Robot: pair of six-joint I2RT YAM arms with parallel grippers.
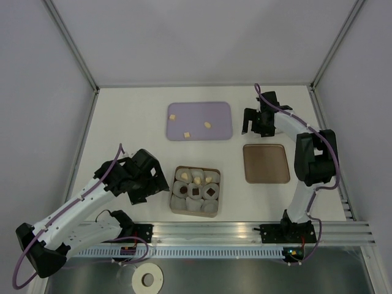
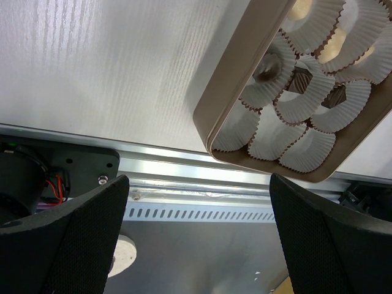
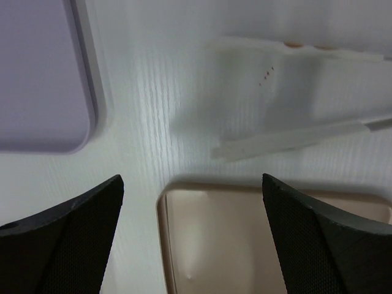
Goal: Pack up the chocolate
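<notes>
Both the left fingers (image 2: 67, 245) and the right fingers (image 3: 61, 245) are seen spread and empty, three pale chocolate pieces (image 1: 187, 135) are noted on the lilac tray (image 1: 217, 110) to the left of the right fingers, and a tiny piece may be flicked away if pinched off-centre.

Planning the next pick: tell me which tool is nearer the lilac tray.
Right. The right tool is just off the tray's right edge; the left tool sits beside the box.
</notes>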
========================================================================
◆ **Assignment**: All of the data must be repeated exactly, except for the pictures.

◆ **Task solution**:
Robot: pair of six-joint I2RT YAM arms with parallel grippers.
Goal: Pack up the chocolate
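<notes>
Both the left fingers (image 2: 67, 245) and the right fingers (image 3: 61, 245) are seen spread and empty, three pale chocolate pieces (image 1: 187, 135) are noted on the lilac tray (image 1: 217, 110) to the left of the right fingers, and a tiny piece may be flicked away if pinched off-centre.

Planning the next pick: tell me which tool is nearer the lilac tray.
Right. The right tool is just off the tray's right edge; the left tool sits beside the box.
</notes>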

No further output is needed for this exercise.